Distinct sound used to show interest with an attractive person

A wolf whistle is a distinctive two-note glissando whistled sound made to show high interest in or approval of something or someone (usually a woman), especially at someone viewed as physically or sexually attractive. A modern wolf whistle directed at a person is sometimes considered a precursor to sexual harassment, or a form of sexual harassment in itself.

The name comes from the Wolf character in the popular 1943 Tex Avery cartoon Red Hot Riding Hood who whistles in this way at the female character Red. He whistles at her in several other subsequent cartoons. The term appears in North American newspapers as early as 1943. It appears in British newspapers from 1949 onwards.

According to Adam Edwards of Daily Express, the wolf whistle originates from the navy General Call made with a boatswain's pipe.

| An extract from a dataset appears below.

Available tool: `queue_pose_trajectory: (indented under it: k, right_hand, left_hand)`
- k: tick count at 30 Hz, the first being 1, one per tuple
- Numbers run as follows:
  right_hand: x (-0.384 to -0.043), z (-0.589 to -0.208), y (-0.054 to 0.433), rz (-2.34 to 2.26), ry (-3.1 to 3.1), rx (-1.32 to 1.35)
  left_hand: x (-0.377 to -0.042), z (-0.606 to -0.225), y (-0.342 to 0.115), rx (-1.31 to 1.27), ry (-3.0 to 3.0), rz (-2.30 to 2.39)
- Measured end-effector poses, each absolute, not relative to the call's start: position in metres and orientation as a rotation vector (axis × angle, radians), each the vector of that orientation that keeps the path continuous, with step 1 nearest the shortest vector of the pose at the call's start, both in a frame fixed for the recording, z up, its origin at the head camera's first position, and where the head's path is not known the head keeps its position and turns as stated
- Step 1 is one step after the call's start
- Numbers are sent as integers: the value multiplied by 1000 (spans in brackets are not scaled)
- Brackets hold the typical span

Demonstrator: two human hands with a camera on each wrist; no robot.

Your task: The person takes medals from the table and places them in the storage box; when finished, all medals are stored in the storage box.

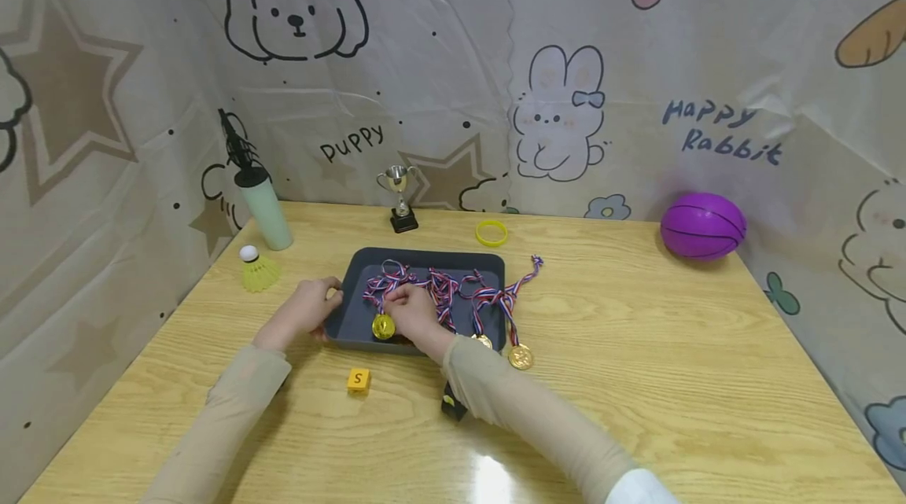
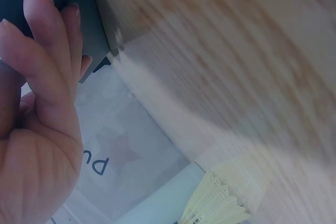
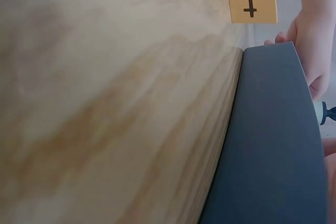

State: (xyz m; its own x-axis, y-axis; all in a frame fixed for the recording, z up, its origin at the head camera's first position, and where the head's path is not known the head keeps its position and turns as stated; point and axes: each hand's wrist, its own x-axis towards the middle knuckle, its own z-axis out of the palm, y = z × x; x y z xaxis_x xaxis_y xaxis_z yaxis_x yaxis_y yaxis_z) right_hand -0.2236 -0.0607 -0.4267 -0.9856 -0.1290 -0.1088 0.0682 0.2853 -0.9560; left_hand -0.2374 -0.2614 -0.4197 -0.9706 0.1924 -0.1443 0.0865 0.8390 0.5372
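A dark grey tray (image 1: 425,256) holds several medals on red, white and blue ribbons (image 1: 442,292). My left hand (image 1: 309,307) grips the tray's left edge; in the left wrist view its fingers (image 2: 58,61) lie against the dark wall. Over the tray's left half, my right hand (image 1: 416,315) pinches the ribbon of a gold medal (image 1: 383,326), whose disc shows just below the fingertips. Another gold medal (image 1: 520,356) hangs outside the tray's right front corner, its ribbon crossing the rim. A further medal (image 1: 483,340) lies by the front rim, partly behind my right sleeve.
A yellow letter cube (image 1: 359,380) sits in front of the tray, near a small black object (image 1: 453,403) beneath my right forearm. Leftward are a shuttlecock (image 1: 259,268) and a pale green bottle (image 1: 265,209). Behind stand a trophy cup (image 1: 401,197), a yellow ring (image 1: 491,233) and a purple ball (image 1: 703,226).
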Motion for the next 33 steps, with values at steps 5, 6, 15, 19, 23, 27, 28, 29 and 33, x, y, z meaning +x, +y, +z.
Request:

The General Call is made on a ship to get the attention of all hands for an announcement. Sailors in harbour would whistle the General Call upon seeing an attractive woman to draw fellow sailors' attention to her. It was eventually picked up by passers-by, not knowing the real meaning of the whistle, and passed on. During a 2015 broadcast of A Way with Words, doubt was cast upon this explanation by lexicographer Grant Barrett, who noted that it was very thinly supported. The Turn To Call is far closer to the wolf whistle than the General Call.